Über die mehrfach begründeten Wünsche,
die Einkommensgrenze zu vereinheitlichen und den widersinnigen
Unterschied zwischen wirtschaftlich selbständig und unselbständig
Tätigen fallen zu lassen, oder die Einkommensgrenze wenigstens
mit der doppelten Höhe des Existenzminimums zu bemessen und
vieles andere mehr, geht die Regierung zur Tagesordnung über
und stellt sich auf den Bequemlichkeitsstandpunkt, daß in
dieser Frage nichts weiter zu geschehen brauche.

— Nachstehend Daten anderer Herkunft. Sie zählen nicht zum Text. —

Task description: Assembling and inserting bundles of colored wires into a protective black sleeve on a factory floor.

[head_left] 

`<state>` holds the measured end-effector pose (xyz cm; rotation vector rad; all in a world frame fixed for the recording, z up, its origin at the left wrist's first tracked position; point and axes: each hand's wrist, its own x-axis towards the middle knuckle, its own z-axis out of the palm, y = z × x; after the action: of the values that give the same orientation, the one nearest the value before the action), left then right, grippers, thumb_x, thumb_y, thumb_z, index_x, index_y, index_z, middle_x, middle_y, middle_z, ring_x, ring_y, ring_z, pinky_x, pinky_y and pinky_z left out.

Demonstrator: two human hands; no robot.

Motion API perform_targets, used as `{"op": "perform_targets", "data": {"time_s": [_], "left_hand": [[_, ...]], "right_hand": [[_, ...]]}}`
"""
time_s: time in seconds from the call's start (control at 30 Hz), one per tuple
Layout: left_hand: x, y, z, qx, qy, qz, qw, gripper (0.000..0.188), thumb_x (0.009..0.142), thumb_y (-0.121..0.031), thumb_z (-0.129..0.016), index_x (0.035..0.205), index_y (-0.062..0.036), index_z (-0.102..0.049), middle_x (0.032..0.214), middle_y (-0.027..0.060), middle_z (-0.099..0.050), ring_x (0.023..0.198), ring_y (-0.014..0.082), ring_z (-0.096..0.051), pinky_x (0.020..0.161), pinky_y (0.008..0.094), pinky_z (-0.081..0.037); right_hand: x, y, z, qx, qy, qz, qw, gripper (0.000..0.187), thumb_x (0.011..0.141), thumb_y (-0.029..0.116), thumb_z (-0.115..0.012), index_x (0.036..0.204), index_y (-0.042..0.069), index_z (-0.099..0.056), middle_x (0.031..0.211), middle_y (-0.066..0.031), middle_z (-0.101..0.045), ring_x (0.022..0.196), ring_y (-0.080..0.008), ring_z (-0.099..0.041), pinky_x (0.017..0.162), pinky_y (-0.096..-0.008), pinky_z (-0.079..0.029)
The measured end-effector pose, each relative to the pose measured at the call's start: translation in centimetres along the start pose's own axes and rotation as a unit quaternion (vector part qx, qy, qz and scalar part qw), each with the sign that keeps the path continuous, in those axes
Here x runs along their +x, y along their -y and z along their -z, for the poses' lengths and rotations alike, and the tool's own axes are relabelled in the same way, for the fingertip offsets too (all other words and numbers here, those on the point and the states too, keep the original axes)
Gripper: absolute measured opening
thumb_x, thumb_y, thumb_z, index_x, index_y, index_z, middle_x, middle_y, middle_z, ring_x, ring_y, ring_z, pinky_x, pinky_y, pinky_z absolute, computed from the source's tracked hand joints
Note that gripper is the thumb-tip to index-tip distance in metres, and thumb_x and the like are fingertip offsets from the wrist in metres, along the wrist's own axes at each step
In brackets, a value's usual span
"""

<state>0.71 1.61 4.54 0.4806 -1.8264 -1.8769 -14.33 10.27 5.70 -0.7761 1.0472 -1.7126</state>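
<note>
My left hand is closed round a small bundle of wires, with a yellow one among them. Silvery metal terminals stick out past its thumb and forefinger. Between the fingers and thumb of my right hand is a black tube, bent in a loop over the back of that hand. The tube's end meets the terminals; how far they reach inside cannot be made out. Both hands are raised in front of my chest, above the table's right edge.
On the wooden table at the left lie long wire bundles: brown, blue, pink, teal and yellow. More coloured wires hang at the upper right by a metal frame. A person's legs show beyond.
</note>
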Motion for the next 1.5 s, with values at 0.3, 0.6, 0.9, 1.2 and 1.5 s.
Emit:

Denn hier in diesem Staate gilt nichts die
Erfahrung früherer Jahre, gilts nichts der Wunsch und der
Notschrei des von diesem Gesetze unmittelbar betroffenen organisierten
Kriegsbeschädigtenheeres, hier gilt nur der Wille der Regierung
der zur Illustrierung echter Demokratie mit Hilfe der kommandierten
Regierungsmehrheit in Gesetzesparagraphe gegossen und den Bürgern
des "Freistaates" mit Gewalt aufgezwungen wird.
So wird wohl auch heute nichts anderes als
der Wille der Regierung geschehen und der Regierungsantrag mit
einer künstlich gemachten Mehrheit zum Gesetze erhoben werden.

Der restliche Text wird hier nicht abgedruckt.